The planning challenge is subtler. Every year that distributions are deferred is a year during which pre-tax account balances continue to grow — which means the account balance that future required distributions are calculated from is larger. When RMDs do begin at 73 (or 75), the account balance may be meaningfully larger than it would have been at 72, producing larger mandatory annual distributions that push more income into higher brackets. This is the “tax trap” version of the RMD delay: a retiree who does nothing with the additional years before mandatory distributions begin may find that the total lifetime tax burden on their retirement assets is higher than it would have been under the old rules, because the forced distributions are larger and arrive at ages when the retiree may have fewer deductions or less flexibility to manage taxable income. Our resource on RMDs after SECURE 2.0 covers the calculation mechanics in full detail, and our guide on how long will my savings last in retirement covers the broader income sustainability framework that puts RMD timing in context.
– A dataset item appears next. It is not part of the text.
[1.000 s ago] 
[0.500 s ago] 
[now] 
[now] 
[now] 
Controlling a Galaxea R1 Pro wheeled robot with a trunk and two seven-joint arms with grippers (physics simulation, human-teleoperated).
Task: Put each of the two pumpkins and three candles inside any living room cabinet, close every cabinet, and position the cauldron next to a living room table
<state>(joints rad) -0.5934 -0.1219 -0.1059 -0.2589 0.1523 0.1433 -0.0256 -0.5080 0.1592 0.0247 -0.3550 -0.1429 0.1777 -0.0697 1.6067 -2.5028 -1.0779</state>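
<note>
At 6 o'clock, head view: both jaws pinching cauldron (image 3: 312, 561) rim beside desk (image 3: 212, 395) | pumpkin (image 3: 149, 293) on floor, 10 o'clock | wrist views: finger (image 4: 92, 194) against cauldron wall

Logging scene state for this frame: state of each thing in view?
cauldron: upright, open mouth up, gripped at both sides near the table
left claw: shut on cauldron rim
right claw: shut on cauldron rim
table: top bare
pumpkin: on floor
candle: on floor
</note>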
Using the Pre-RMD Window Strategically

The period between retirement and the required minimum distribution starting age — now potentially up to a decade or more for those retiring in their early 60s — is one of the most valuable tax planning windows in the retirement timeline. During this window, taxable income from wages has dropped or disappeared, RMDs have not yet begun, and Social Security may or may not have started. The result is often a period of genuinely lower marginal tax rates compared to both the working years preceding it and the high-RMD years that follow. This window is the optimal time for Roth conversions: deliberately moving money from pre-tax accounts (traditional IRAs, 401(k)s) to Roth accounts by treating the converted amount as taxable income in the conversion year, paying tax now at presumably favorable rates, and enjoying tax-free growth and tax-free distributions in all subsequent years.
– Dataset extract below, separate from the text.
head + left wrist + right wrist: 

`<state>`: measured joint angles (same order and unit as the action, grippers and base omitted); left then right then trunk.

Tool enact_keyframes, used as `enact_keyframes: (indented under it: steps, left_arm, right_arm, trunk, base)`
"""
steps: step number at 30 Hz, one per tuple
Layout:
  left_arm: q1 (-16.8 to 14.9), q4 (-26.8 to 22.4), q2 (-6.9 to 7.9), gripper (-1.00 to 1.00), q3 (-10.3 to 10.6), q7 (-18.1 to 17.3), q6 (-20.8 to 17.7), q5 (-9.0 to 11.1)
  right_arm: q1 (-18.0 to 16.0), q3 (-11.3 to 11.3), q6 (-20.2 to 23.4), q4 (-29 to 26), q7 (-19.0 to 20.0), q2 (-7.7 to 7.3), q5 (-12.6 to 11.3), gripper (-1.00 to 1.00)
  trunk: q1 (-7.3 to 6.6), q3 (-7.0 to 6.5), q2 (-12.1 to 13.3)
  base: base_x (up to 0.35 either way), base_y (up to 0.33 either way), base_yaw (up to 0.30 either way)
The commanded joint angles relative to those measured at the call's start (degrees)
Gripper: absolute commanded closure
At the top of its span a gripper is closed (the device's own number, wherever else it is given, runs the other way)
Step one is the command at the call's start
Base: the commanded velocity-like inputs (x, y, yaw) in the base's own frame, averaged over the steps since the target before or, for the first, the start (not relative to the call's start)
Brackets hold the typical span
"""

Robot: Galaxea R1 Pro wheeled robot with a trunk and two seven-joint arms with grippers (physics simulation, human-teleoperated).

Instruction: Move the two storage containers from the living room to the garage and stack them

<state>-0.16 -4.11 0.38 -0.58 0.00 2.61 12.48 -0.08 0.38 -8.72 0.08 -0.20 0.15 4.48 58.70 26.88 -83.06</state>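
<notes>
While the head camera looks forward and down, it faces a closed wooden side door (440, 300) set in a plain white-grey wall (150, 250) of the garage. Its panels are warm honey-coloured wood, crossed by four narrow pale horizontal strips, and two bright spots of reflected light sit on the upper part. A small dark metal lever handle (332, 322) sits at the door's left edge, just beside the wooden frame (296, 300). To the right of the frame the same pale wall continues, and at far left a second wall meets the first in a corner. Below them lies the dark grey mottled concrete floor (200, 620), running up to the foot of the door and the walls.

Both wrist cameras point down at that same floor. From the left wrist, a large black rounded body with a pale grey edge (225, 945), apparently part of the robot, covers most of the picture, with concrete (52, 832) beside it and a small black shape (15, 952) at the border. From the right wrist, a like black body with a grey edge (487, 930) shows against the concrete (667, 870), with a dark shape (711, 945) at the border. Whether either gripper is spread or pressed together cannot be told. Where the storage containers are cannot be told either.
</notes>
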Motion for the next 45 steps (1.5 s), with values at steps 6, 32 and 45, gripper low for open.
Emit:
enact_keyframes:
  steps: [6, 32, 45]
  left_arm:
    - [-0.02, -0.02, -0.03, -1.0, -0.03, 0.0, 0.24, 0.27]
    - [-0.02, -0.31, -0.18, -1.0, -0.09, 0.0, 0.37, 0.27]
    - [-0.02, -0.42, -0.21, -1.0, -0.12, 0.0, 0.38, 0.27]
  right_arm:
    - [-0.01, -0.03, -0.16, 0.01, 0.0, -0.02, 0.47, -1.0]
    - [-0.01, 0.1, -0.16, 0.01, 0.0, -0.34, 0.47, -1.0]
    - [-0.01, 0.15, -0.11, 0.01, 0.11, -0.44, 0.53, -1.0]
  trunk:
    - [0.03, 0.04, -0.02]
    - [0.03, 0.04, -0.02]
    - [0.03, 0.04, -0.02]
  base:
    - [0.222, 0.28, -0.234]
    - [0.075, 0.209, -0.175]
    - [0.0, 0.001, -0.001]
The Roth conversion strategy during the pre-RMD window is the planning response that most directly addresses the RMD accumulation problem. By reducing the pre-tax account balance through conversions before mandatory distributions begin, the retiree simultaneously reduces the future RMD obligation and creates a tax-free Roth balance that can be drawn from in years when additional taxable income would be particularly costly — for example, years when unexpected income from other sources might push Medicare premiums up through IRMAA surcharges. Our resource on Roth conversions covers the full mechanics and optimal timing framework, and our guide on IRMAA planning strategies covers how Medicare premium surcharges interact with income management decisions during the pre-RMD and RMD years.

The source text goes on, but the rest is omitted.